As regular CFZ-watchers will know, for some time Corinna has been doing a column for Animals & Men and a regular segment on On The Track... particularly about out-of-place birds and rare vagrants. There seem to be more and more bird stories from all over the world hitting the news these days so, to make room for them all - and to give them all equal and worthy coverage - she has set up this new blog to cover all things feathery and Fortean.

Friday 11 January 2013

Birdsong secrets revealed in 3D model

A detailed 3D image of a bird's voice box has been created by scientists investigating how the animals sing.

Researchers in Denmark have modelled the tiny vocal organ of the zebra finch.

The study identified how the syrinx organ is adapted for rapid trills, even during flight.

According to the team, despite advances in understanding the neural control of birdsong, the physical ability is less well understood.

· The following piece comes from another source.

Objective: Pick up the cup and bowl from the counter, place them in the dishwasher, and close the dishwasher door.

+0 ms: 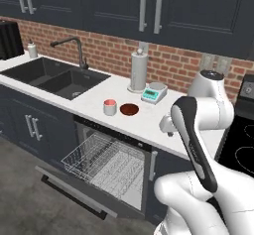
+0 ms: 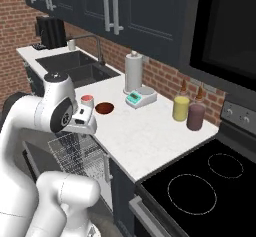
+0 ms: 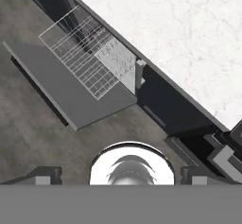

"Many great anatomists in the 19th Century have made absolutely wonderfully detailed drawings of the syrinx of many bird species," explained Dr Coen Elemans from the University of Southern Denmark, who led the study.

"However, now we have made a very high-resolution dataset in 3D that was not done before."

The research, published in the journal BMC Biology, focused on the zebra finch: a colourful songbird native to central Australia.

Dr Elemans' team achieved the detailed 3D model using high-resolution imaging techniques, including magnetic resonance imaging (MRI).

The science of song
Mammals produce sounds using their larynx, an organ at the top of the windpipe, but birds have evolved a different organ.

The syrinx is found where the windpipe forks to the lungs. In zebra finches this measures just 1cm from top to bottom.